— ASSIGNED TASK —
Among the lines below, count those with "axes". Give the total alone.

— DATA BLOCK —
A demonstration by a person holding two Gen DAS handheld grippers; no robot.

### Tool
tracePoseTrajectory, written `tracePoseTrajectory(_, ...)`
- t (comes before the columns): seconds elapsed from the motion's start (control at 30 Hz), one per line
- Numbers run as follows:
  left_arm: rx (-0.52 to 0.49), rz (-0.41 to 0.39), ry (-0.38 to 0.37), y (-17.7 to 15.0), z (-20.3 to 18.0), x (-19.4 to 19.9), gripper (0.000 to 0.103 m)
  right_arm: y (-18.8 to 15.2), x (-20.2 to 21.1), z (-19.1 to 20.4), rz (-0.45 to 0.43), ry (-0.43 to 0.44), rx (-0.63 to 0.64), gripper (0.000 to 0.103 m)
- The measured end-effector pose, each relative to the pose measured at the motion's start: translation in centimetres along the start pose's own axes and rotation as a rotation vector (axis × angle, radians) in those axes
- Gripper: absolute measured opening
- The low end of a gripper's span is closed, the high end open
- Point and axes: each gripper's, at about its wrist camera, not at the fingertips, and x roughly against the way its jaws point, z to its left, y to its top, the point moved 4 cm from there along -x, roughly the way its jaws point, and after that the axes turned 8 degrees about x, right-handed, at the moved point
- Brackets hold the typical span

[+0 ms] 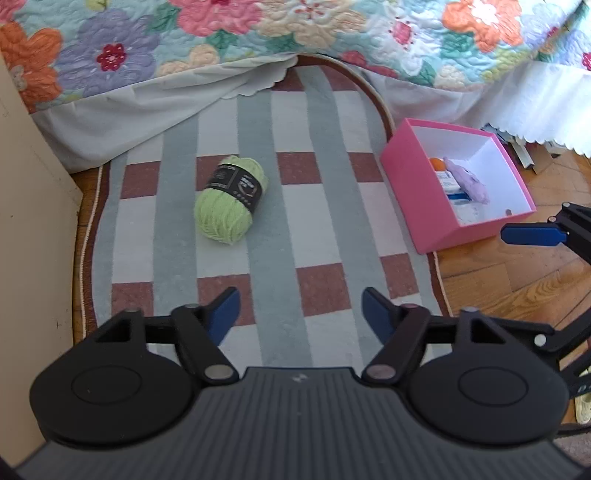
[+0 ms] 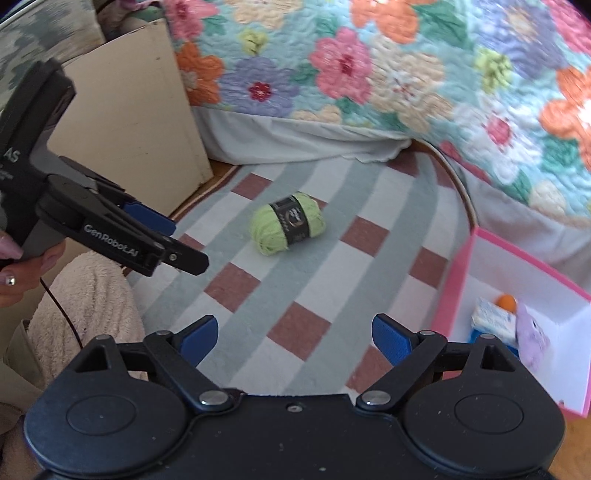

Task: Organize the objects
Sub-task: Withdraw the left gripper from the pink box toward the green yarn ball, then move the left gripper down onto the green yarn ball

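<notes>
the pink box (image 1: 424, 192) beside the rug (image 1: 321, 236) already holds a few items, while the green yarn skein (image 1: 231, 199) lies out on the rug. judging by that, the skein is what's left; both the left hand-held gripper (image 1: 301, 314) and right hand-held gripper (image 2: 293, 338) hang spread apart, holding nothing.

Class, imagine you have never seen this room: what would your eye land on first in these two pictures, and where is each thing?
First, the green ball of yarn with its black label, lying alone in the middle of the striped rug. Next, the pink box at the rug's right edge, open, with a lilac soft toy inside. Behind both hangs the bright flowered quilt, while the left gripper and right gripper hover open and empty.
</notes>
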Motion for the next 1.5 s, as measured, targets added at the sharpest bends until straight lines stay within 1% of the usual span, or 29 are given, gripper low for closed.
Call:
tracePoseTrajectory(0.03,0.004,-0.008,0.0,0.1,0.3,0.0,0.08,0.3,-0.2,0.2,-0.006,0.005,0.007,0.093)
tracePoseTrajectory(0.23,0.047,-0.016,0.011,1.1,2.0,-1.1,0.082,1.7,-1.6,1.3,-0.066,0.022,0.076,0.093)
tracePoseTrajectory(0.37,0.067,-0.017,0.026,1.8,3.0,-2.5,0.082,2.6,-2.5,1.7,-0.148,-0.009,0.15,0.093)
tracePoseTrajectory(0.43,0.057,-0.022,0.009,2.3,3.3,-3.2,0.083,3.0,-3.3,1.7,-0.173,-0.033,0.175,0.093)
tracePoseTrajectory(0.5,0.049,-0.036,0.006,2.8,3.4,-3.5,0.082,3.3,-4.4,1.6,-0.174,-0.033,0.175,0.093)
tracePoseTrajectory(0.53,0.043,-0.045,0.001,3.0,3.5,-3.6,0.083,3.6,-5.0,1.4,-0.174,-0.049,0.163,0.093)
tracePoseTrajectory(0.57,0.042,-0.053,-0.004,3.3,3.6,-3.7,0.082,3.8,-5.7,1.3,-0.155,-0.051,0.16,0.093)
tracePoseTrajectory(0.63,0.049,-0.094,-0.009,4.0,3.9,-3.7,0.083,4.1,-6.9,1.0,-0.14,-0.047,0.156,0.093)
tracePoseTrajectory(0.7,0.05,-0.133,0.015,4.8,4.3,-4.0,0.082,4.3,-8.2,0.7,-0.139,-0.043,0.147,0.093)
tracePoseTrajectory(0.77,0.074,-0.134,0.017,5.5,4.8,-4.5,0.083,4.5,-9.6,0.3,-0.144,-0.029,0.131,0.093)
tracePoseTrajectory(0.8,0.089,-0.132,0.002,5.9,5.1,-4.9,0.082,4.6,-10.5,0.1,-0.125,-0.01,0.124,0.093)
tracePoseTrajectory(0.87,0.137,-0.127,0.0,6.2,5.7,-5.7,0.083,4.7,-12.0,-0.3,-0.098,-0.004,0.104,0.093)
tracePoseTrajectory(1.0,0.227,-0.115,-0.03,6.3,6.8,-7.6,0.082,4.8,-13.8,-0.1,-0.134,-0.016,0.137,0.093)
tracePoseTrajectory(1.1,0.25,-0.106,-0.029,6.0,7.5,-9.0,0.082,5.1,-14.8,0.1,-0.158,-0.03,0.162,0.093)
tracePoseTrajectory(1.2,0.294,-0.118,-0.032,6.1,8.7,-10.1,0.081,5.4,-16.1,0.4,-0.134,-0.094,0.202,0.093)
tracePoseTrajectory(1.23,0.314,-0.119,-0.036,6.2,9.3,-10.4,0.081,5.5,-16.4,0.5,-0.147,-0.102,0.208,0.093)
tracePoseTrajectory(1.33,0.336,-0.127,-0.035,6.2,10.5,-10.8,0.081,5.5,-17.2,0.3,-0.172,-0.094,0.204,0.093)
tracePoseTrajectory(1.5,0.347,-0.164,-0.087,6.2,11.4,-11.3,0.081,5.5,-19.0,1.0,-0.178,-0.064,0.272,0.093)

— ANSWER BELOW —
2